The pandemic spread of a novel coronavirus – SARS coronavirus-2 (SARS-CoV-2) as a cause of acute respiratory illness, named Covid-19, is placing the healthcare systems of many countries under unprecedented stress. Global economies are also spiraling towards a recession in fear of this new life-threatening disease.
Vaccines that prevent SARS-CoV-2 infection and therapeutics that reduces the risk of severe Covid-19 are thus urgently needed. A rapid method to derive antiviral treatment for Covid-19 is the use of convalescent plasma derived hyperimmune globulin. However, both hyperimmune globulin and vaccine development face a common hurdle – the risk of antibody-mediated disease enhancement.
The goal of this review is to examine the body of evidence supporting the hypothesis of immune enhancement that could be pertinent to Covid-19. Are also discussed how this risk could be mitigated so that both hyperimmune globulin and vaccines could be rapidly translated to overcome the current global health crisis.
A rapidly implementable approach to the development of antivirals is the use of plasma-derived polyclonal hyperimmune globulin. Convalescent Covid-19 patients can be expected to have reasonably high titers of neutralizing antibodies against SARS-CoV-2.
Plasmapheresis could be used to collect sufficient volumes of plasma from
individuals who have recovered from SARS-CoV-2 infection, pooled
and fractionated to produce hyperimmune globulin for infusion into
acutely ill Covid-19 patients. Alternatively, fresh frozen plasma could
also be delivered without additional fractionation.

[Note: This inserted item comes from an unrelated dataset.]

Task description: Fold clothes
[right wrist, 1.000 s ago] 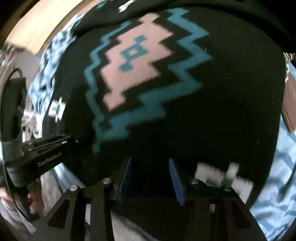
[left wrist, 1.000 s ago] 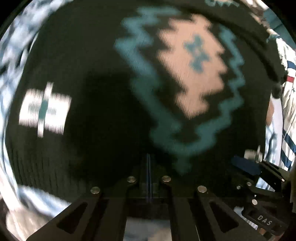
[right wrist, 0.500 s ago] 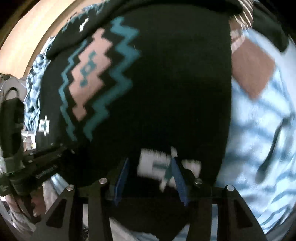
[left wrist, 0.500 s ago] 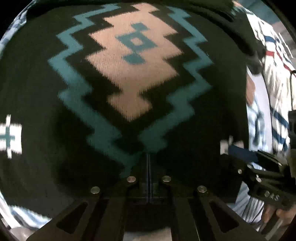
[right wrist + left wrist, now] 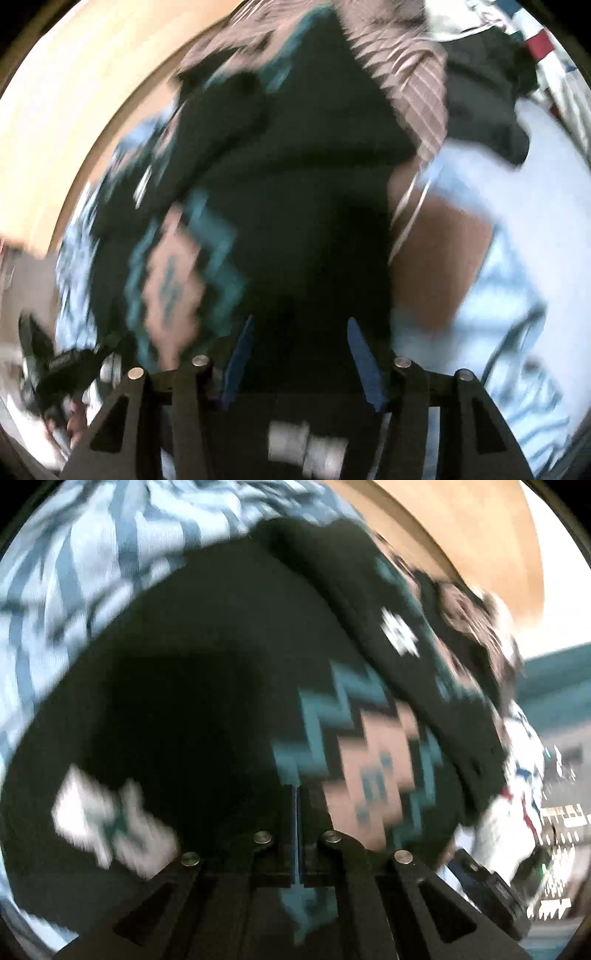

Such approaches have been explored for patients with viral pneumonia, including SARS and severe influenza. Results have been mostly positive
although many of such therapies have not been formally evaluated
through a randomized, double-blind, placebo-controlled clinical trial.
Theoretically, high titers of neutralizing antibody could reduce viral
dissemination from infected to uninfected cells in the respiratory
tract. When given soon after illness onset, this therapy could thus not
only prevent disease progression, it could also lead to more rapid
viral clearance and hence patient de-isolation. The latter would
enable limited isolation wards to be made available to new Covid-19
patients sooner, enabling management of a larger number of Covid19 patients despite finite containment capacity.
Early anecdotal reports that infusion of convalescent plasma to acutely ill Covid-19 patients suggest the potential of hyperimmune globulin as a treatment to halt the progression of infection to severe pulmonary disease.
Hyperimmune globulin treatment, besides inhibiting viral infection, could also downregulate pro-inflammatory responses and reduce disease severity in Covid-19 patients, as Intravenous immunoglobulin infusion is associated with anti-inflammatory responses.
Mechanistically, how this anti-inflammatory effect is mediated remains to be fully defined. High dose antibodies could bind a number of different inhibitory receptors or other receptors to induce the anti-inflammatory response.
Regardless of the mechanism, the presence of neutralizing SARS-CoV-2
antibodies as well as high concentration of total antibodies could produce anti-inflammatory rather than the postulated immunopathology enhancement effects in Covid-19 patients to improve prognosis.